Atossa Genetics: Room For Further Price Appreciation

| About: Atossa Genetics, (ATOS)

Atossa Genetics (NASDAQ:ATOS) is a medical diagnostics company focused on the prevention of breast cancer through the development and commercialization of diagnostic tests which can detect precursors to breast cancer. Atossa also develops treatments for pre-cancerous lesions.

We initiated our coverage of Atossa on January 2, 2013 with price target of $7.50 per share. At that time, Atossa's share price was trading at $3.90 per share. Currently the share price of Atossa is trading at $10.90. We raised our price target to $15.00 based on the reimbursement progress the Company has made post our initiation.

Progress Has Been Made in Reimbursement, Price Target Is Raised to $15.00

On Mar 13, 2013, Atossa entered into an agreement with FedMed, Inc. for Atossa's diagnostic testing.

FedMed is a National Provider Network and Healthcare Financial Services Organization ( FedMed has developed innovative programs and services for the healthcare provider community in conjunction with large payors of healthcare services. FedMed's network is comprised of more than 550,000 providers, including 4,000 hospitals and more than 60,000 ancillary facilities, serving over 40 million Americans.

The agreement with FedMed is a great achievement for Atossa for the reimbursement of its diagnostics testing. The agreement will give FedMed's participating providers and their members greater access to Atossa's tests, including the two launched products the ForeCYTE Breast Health Test and the ArgusCYTE Breast Health Test.

The addition of FedMed further expands Atossa's reimbursement network. Before FedMed, Atossa only has an agreement with MultiPlan, Inc. which was established in September 2012. MultiPlan is a leading provider of healthcare cost management solutions for diagnostic testing. Approximately 20% of Americans are covered by MultiPlan.

Going forward, we believe Atossa will make continued efforts to further expand its relationships with network providers to facilitate the reimbursement for its diagnostic testing.

Based on the agreement with FedMed, we have raised our revenue forecast for 2013 and beyond. According to our new financial model, Atossa will break even in 2014 and become profitable in 2015 with EPS of $0.05 based on total revenue of $15.5 million, which is one year ahead of our previous estimate for profitability. As a result, we raise our price target to $15.00 from previous $7.50 per share.

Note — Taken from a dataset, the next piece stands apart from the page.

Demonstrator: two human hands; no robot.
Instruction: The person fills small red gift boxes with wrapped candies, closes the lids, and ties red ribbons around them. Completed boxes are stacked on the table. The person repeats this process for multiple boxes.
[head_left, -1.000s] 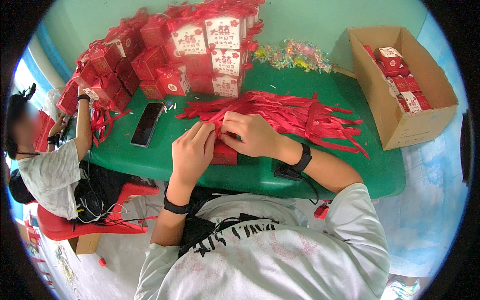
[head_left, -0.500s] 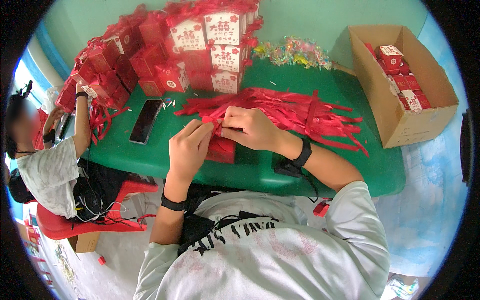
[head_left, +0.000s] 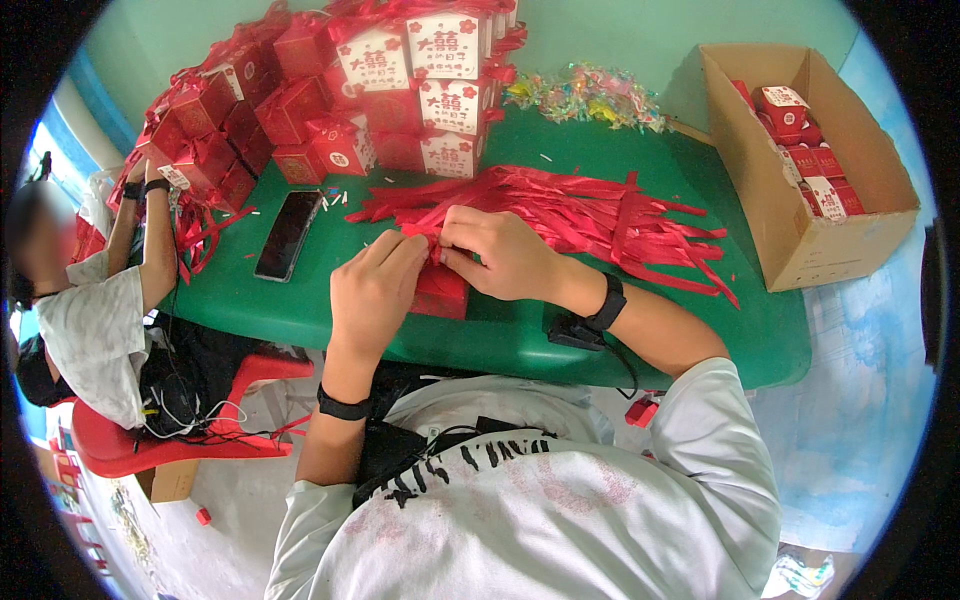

Atossa Currently Offers Two Diagnostic Tests

The ForeCYTE Breast Health Test

In December 2011, Atossa began limited marketing of the ForeCYTE Test to physicians, primarily obstetric-gynecologists, as well as breast health and mammography clinics, for use in conjunction with other health screening examinations, including annual physical examinations and regularly scheduled cervical Pap smears and mammograms. Atossa, together with Clarity Women's Health, formally launched the ForeCYTE Test nationally on January 14, 2013.

The ForeCYTE Test uses the company's patented MASCT System medical device for the collection, shipment and clinical laboratory analysis of nipple aspirate fluid (NAF). The NAF specimen is collected by a physician and returned to Atossa's CLIA-certified laboratory for analysis. The NAF is analyzed by microscopy for cytological abnormalities and by a patent-pending IHC staining technique for five biomarkers of hyperplasia and a sample integrity marker.

The results of the ForeCYTE Test provide personalized information about the 10-year and lifetime risk of breast cancer for women between ages 18 and 65.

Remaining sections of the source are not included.